Directions:
Look through the lines below, find those with the word "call", and copy them.

*****

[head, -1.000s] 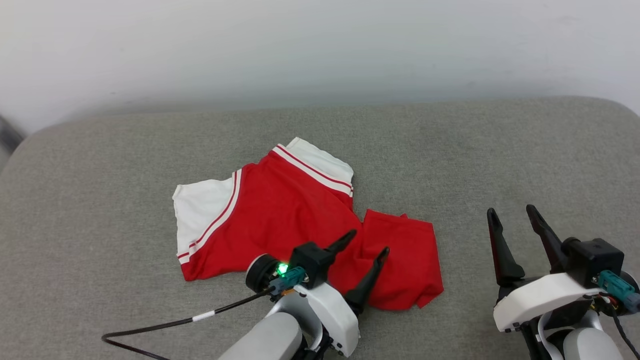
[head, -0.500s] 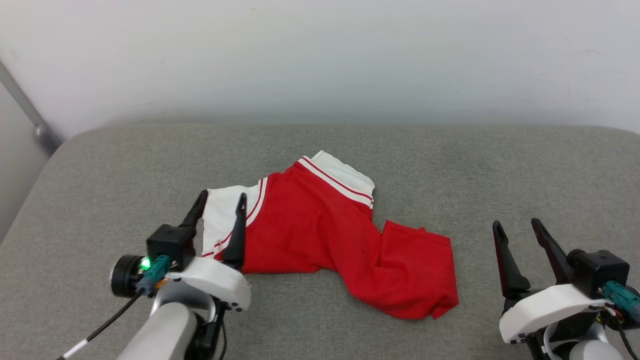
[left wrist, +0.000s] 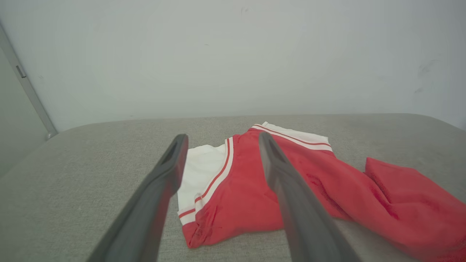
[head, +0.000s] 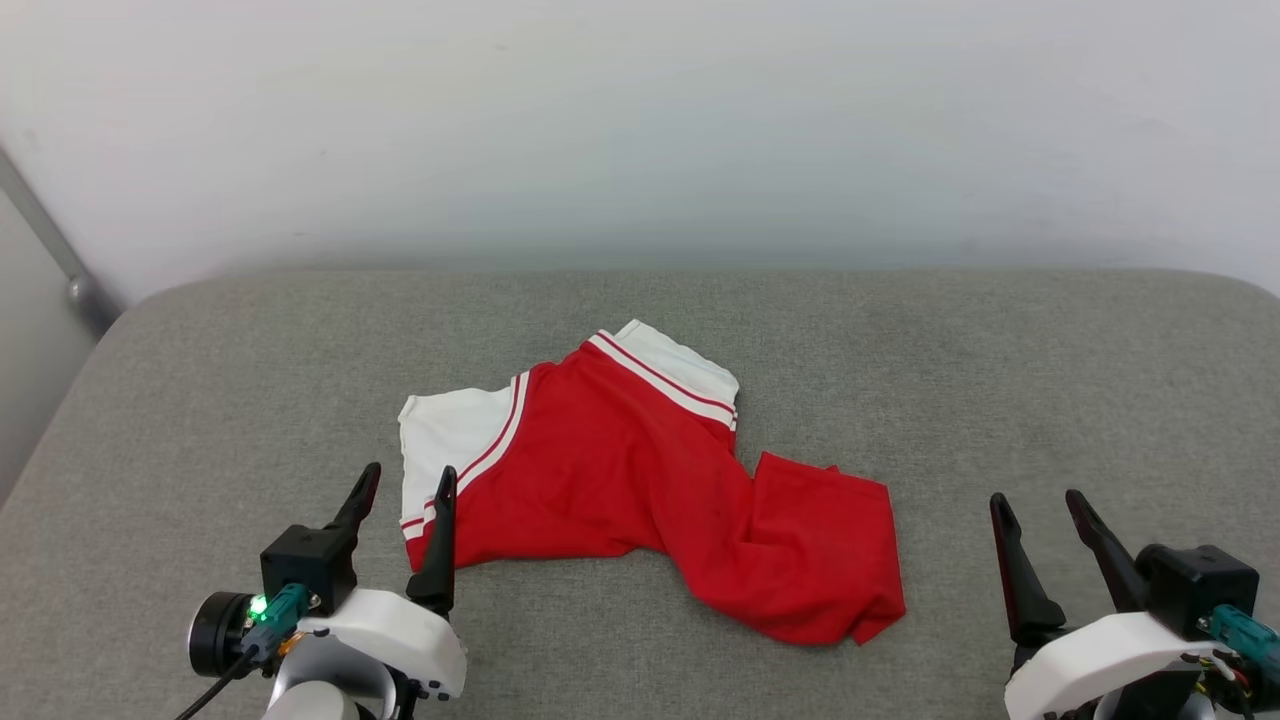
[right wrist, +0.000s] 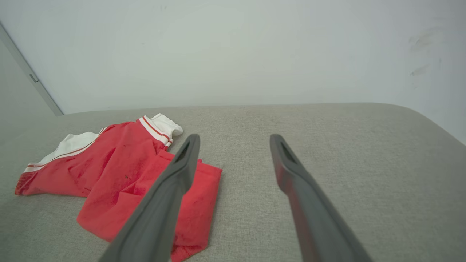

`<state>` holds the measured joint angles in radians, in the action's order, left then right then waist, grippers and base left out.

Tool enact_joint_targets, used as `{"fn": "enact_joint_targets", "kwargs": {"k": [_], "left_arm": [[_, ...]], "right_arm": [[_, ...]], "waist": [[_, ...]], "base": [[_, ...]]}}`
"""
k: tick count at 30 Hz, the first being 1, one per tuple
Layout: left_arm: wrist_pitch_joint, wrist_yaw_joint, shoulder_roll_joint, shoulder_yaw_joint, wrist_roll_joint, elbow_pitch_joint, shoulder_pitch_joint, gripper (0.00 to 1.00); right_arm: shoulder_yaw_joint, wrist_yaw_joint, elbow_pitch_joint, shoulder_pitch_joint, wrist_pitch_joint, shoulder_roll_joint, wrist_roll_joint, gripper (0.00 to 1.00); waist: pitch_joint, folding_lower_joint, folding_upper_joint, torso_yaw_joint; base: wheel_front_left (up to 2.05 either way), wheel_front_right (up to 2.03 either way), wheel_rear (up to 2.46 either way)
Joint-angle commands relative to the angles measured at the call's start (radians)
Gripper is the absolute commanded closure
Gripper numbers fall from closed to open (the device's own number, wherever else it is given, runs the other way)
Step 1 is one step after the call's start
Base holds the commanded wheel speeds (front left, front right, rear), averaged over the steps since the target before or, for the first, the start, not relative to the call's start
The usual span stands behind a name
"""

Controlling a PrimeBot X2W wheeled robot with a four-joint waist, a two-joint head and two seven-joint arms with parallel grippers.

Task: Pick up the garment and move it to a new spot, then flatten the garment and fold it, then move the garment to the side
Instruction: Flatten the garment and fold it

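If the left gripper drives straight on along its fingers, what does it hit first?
Probably the white sleeve panel of the garment, lying just ahead between the fingers of the open left gripper; height above the grey cushion is unclear.

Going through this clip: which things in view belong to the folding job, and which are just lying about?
Part of the job:
- garment, red and white, crumpled on the grey cushion
- left pincer, open by its white sleeve
- right pincer, open, apart from it

Just there:
- pale wall
- grey metal strip at the far left
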<state>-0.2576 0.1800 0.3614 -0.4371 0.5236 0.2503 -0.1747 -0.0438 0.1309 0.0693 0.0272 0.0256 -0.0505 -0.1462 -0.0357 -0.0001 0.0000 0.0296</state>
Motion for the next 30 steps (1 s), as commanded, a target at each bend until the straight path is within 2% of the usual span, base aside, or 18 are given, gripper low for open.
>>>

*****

Answer:
Joint-angle commands relative to the angles measured at the call's start (radians)
Step 1 is one step after the call's start
Base holds the commanded wheel speeds (front left, front right, rear), averaged over the steps since the target before or, for the first, the start, not relative to the call's start

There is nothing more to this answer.